За кофе Володя продолжалъ разсказывать о Максимѣ Павловичѣ. Этотъ арестъ гораздо серьезнѣе прежнихъ. Его схватили ночью и произвели обыскъ. И, такъ какъ его квартира въ послѣднее время была какой-то общей собственностью, въ ней ночевали каждый разъ все новыя лица, которыя, конечно, не прописывали своихъ паспортовъ, да и не всегда могли это сдѣлать, то «преступные слѣды» нашлись въ большомъ количествѣ.
Максимъ Павловичъ въ этомъ, конечно. нисколько не повиненъ, такъ какъ многое дѣлалось помимо его вѣдома. Онъ былъ только любезнымъ хозяиномъ. А между тѣмъ оказалось, что слѣды эти повели къ чрезвычайно серьезнымъ открытіямъ и все это приписано ему.
— Дядѣ будетъ не трудно облегчить его участь, — прибавилъ Володя, — потому что онъ лично знаетъ характеръ Максима Павловича и его взгляды. Онъ всегда относился къ движенію пассивно, какъ сочувствующій зритель въ театрѣ, выдѣляя въ немъ только художественную сторону.
— Какъ? вдругъ воскликнула Лизавета Александровна, до сихъ поръ, молча, возившаяся съ своимъ кофе и какъ будто даже не слушавшая. — Вы, Володя, хотите дядю впутать въ это дѣло?
— Но, тетя, — возразилъ Володя. — дядя вовсе не такой человѣкъ, чтобы его можно было впутать. Онъ самъ впутается, если найдетъ это нужнымъ.
Это возраженіе на нѣсколько секундъ поколебало Лизавету Александровну.
— Да, но… Вы знаете, какъ онъ деликатенъ.
— Я только разскажу дядѣ то, что разсказалъ здѣсь, больше ничего. А ужъ онъ самъ рѣшитъ, что надо дѣлать.
— А я на вашемъ мѣстѣ даже не разсказывала бы ему.
— Почему же?
— Потому что это будетъ большимъ соблазномъ для его деликатности.

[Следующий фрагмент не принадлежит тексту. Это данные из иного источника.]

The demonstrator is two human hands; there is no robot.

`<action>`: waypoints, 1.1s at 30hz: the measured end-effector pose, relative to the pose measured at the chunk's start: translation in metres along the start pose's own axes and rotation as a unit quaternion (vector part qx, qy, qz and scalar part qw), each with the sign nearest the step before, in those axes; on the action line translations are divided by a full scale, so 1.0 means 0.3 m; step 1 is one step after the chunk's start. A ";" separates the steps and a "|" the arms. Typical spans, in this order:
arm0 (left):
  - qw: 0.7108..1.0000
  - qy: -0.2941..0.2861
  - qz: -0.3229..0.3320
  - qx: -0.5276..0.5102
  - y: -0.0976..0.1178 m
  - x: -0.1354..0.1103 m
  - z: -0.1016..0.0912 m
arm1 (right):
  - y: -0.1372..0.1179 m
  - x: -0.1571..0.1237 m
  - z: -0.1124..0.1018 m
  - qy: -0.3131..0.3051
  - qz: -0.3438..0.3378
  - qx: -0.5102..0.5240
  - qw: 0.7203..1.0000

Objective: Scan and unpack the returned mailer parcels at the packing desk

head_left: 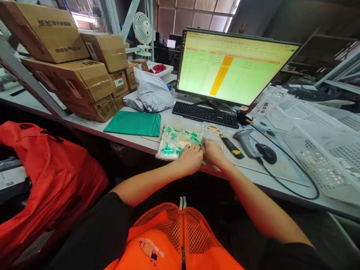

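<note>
A clear plastic packet with a green and white print [174, 141] lies flat at the near edge of the white desk [281, 176]. My left hand [191, 157] rests on the packet's near right corner with its fingers curled down onto it. My right hand [213, 152] presses against that same corner right beside the left one, fingers pinched together on the plastic. Both forearms reach in from below.
A green folded pouch [134, 123] lies left of the packet. Behind are cardboard boxes [81, 80], a grey mailer bag [152, 93], a keyboard [205, 113] and monitor [230, 67]. A yellow-black cutter [232, 147], barcode scanner [247, 142] and mouse [266, 153] sit right. A red bag [42, 176] stands left.
</note>
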State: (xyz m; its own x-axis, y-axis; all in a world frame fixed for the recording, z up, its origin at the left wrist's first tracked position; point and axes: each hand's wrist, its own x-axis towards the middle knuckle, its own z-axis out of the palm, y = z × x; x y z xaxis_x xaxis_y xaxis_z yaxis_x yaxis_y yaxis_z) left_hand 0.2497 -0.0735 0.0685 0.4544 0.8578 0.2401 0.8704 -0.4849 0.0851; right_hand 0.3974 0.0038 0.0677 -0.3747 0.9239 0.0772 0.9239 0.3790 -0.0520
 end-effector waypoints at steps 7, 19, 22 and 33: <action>0.996 -0.004 -0.072 -0.055 0.092 0.032 0.045 | 0.051 0.059 0.005 0.037 -0.017 0.006 0.999; 0.993 0.092 -0.028 -0.070 0.014 -0.080 0.004 | 0.064 0.128 -0.048 0.120 -0.010 0.026 0.992; 0.986 0.136 -0.029 -0.087 -0.002 -0.102 -0.002 | 0.044 0.148 -0.075 0.136 -0.004 0.039 0.990; 0.984 0.158 -0.079 0.028 -0.045 -0.182 -0.122 | -0.125 0.104 -0.150 0.090 0.112 0.451 0.881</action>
State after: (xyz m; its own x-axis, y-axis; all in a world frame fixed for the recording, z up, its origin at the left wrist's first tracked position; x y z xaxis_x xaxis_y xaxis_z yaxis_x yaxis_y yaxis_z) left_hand 0.2062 -0.1200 0.0896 0.2378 0.8215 0.5183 0.9390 -0.3310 0.0939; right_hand 0.3544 0.0161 0.1169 -0.0969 0.9885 0.1164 0.5062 0.1497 -0.8493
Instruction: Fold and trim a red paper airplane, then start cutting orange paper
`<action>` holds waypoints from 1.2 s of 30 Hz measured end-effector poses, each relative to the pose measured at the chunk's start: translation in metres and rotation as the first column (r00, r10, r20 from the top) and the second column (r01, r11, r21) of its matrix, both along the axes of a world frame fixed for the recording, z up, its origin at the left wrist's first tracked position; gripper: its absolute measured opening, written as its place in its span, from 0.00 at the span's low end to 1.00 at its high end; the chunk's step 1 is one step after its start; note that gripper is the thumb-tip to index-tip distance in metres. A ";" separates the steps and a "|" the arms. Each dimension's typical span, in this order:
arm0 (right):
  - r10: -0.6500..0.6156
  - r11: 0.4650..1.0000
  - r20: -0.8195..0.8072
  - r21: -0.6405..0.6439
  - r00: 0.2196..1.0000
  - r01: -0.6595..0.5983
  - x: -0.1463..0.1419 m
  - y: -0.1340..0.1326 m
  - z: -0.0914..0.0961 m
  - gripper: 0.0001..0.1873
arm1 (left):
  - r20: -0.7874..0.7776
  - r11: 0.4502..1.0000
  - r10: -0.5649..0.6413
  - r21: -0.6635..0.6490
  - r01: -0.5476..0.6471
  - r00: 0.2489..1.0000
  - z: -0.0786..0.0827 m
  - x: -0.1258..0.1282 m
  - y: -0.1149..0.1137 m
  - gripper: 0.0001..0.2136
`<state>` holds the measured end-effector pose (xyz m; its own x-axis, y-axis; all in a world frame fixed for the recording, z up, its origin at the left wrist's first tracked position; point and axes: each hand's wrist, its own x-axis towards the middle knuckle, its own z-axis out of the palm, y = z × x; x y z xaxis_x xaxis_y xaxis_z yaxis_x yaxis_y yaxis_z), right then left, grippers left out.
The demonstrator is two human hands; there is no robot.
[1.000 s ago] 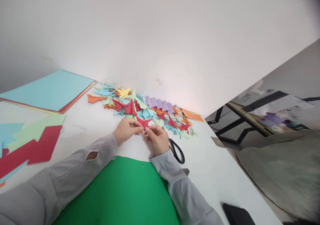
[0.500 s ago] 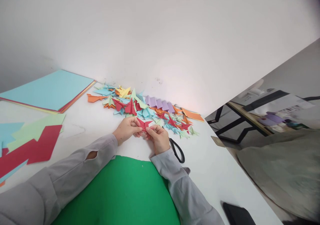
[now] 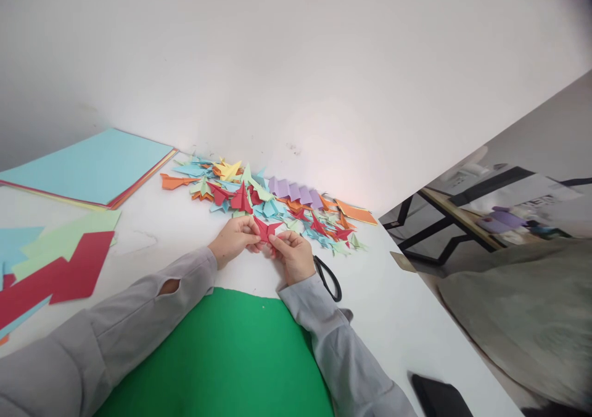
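A small folded red paper piece (image 3: 266, 229), with pointed wings spread to both sides, is pinched between my two hands above the white table. My left hand (image 3: 235, 239) grips its left side between thumb and fingers. On the right side, my right hand (image 3: 293, 255) closes on it with thumb and forefinger. Just beyond the fingertips lies a heap of folded paper planes (image 3: 243, 198) in red, blue, green, orange and yellow. Beside my right wrist is a black looped handle (image 3: 329, 279); the rest of that object is mostly covered by my sleeve.
Large coloured sheets (image 3: 87, 167) are stacked at the far left. Nearer lie loose red, green and blue paper pieces (image 3: 83, 268). Purple pleated paper (image 3: 296, 192) and orange paper (image 3: 356, 212) rest along the wall. A black phone-like object (image 3: 439, 397) sits near the table's right edge.
The red paper piece has tilted slightly in my fingers. Both hands keep nearly the same place and grip.
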<state>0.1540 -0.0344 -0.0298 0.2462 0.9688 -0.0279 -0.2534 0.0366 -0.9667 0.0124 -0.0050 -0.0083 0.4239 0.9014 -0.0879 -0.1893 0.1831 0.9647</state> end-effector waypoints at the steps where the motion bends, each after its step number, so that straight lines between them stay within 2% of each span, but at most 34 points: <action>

— Ну, съ этимъ, тетя, я позволю себѣ не согласиться. Дядя не мальчикъ, а государственный мужъ. Мнѣ кажется, я оказалъ бы ему недовѣріе и неуваженіе, если бы скрылъ отъ него то, что касается его друга.
— Зигзаговъ не другъ ему.
— Отъ дяди я слышалъ другое.
— Левъ оказывалъ ему услуги, даже, можетъ былъ, слишкомъ. Но это еще не даеть права считаться другомъ.
Володя посмотрѣлъ на Наталью Валентиновну и встрѣтилъ въ ея глазахъ одну только выдержку. Видно было, что она не хотѣла показать свое истинное отношеніе къ тому, что говорила Лизавета Александровна. И онъ тоже сейчасъ же замолкъ.